→ **Requirement**:
Pick each line containing the word "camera" out of the data below.
□ □ □
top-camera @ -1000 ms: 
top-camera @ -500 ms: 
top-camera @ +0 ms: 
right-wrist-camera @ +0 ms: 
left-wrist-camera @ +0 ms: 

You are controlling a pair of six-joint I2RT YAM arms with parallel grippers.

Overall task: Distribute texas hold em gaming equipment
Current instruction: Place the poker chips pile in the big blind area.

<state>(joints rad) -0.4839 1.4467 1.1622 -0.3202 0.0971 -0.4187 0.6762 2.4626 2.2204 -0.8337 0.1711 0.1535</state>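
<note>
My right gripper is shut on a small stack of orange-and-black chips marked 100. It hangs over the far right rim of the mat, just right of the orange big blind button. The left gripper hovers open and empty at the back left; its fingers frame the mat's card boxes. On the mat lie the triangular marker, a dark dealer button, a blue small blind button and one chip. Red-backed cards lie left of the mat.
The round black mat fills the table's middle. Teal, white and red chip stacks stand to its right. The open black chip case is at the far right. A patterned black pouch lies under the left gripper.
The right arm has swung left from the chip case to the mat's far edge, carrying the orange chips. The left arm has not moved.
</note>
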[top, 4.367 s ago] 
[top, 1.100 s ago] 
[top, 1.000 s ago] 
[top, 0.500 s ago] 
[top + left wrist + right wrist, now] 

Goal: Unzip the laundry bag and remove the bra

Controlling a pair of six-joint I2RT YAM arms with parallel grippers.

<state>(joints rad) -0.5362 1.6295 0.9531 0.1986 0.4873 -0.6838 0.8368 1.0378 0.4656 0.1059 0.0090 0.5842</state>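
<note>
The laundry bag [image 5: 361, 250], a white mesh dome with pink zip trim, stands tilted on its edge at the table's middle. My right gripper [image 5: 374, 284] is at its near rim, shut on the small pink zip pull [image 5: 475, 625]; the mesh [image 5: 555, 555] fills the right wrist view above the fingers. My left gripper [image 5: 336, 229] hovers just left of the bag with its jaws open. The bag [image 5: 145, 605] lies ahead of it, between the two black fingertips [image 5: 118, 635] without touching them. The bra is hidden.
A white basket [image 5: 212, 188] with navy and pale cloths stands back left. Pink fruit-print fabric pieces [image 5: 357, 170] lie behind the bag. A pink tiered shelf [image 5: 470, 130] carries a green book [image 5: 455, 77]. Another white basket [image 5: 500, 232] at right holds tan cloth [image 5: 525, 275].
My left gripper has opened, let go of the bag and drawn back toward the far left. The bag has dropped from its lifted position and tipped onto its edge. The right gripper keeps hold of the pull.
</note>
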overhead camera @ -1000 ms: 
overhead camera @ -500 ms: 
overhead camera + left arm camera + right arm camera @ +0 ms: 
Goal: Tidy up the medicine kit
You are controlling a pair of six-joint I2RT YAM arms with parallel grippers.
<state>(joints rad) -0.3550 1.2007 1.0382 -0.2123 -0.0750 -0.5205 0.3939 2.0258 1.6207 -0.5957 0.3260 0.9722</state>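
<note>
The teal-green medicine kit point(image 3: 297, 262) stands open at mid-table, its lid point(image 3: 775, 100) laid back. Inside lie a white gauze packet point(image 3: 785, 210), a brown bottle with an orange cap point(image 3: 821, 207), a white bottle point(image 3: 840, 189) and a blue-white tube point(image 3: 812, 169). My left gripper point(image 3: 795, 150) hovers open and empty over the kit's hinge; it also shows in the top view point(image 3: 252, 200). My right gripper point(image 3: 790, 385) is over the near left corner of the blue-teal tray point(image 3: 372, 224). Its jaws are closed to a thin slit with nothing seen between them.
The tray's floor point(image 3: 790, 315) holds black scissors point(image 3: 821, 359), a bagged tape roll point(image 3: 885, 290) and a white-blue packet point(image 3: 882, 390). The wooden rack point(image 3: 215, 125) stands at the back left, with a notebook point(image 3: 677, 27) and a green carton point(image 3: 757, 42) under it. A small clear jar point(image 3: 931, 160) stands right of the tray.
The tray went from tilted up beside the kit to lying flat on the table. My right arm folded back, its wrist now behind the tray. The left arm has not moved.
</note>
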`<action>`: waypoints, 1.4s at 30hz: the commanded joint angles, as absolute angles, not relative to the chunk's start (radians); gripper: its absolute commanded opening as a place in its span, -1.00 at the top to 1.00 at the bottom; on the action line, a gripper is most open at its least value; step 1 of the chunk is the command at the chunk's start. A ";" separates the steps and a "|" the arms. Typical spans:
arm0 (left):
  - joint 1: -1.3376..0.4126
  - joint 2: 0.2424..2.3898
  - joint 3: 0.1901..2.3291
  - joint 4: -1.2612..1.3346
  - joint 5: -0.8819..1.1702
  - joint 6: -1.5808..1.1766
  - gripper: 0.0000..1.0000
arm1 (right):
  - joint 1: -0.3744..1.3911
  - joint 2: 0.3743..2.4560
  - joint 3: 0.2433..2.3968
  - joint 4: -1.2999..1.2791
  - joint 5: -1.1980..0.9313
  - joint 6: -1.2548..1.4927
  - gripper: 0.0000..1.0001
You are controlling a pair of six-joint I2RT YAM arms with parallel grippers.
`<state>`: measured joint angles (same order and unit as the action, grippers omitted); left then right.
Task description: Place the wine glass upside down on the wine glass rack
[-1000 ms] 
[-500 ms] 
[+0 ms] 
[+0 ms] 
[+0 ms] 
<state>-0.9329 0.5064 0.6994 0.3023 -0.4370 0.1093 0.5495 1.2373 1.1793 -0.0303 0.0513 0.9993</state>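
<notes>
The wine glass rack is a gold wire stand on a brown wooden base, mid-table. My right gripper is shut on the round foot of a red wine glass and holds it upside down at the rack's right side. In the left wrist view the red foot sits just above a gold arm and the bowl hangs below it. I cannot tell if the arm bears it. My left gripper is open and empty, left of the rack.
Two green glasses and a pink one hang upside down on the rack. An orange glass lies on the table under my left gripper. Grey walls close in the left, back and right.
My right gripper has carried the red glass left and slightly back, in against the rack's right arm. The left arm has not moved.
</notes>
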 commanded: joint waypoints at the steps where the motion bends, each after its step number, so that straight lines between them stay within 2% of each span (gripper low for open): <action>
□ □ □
→ **Output below**:
top-camera @ -1000 ms: 
top-camera @ -500 ms: 
top-camera @ +0 ms: 
right-wrist-camera @ +0 ms: 
left-wrist-camera @ +0 ms: 
overhead camera @ -1000 ms: 
overhead camera @ -500 ms: 
overhead camera + left arm camera + right arm camera @ +0 ms: 

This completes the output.